### YOUR OBJECTIVE
Reproduce the full listing that follows, matching it exactly.

### INFORMATION PROVIDED
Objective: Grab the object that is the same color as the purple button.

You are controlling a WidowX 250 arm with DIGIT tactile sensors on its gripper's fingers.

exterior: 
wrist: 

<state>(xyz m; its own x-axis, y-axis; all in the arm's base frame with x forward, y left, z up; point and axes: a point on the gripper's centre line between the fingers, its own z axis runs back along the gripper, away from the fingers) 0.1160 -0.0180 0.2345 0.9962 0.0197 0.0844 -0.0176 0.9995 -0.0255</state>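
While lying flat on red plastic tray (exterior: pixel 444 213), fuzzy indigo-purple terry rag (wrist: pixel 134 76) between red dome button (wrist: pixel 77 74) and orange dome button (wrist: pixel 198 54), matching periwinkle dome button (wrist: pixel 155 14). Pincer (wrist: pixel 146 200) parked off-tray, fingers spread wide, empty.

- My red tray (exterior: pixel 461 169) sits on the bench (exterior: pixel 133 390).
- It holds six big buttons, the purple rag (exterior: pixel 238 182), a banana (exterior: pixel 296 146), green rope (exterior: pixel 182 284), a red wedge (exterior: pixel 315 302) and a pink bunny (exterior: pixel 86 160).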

### PROBLEM SOLUTION
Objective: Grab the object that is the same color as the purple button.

You are controlling a WidowX 250 arm with DIGIT tactile sensors on its gripper's fingers.

exterior: 
wrist: 

<state>(xyz m; its own x-axis, y-axis; all in the arm's base frame with x forward, y left, z up; point and axes: a point on the gripper's centre line between the fingers, its own z axis runs back along the gripper, away from the fingers) 0.1160 -0.0180 0.2345 0.9962 0.0197 0.0844 -0.0176 0.9995 -0.0255</state>
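While lying flat on red plastic tray (exterior: pixel 444 213), fuzzy indigo-purple terry rag (wrist: pixel 134 76) between red dome button (wrist: pixel 77 74) and orange dome button (wrist: pixel 198 54), matching periwinkle dome button (wrist: pixel 155 14). Pincer (wrist: pixel 146 200) parked off-tray, fingers spread wide, empty.

- My red tray (exterior: pixel 461 169) sits on the bench (exterior: pixel 133 390).
- It holds six big buttons, the purple rag (exterior: pixel 238 182), a banana (exterior: pixel 296 146), green rope (exterior: pixel 182 284), a red wedge (exterior: pixel 315 302) and a pink bunny (exterior: pixel 86 160).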

This exercise requires no further work.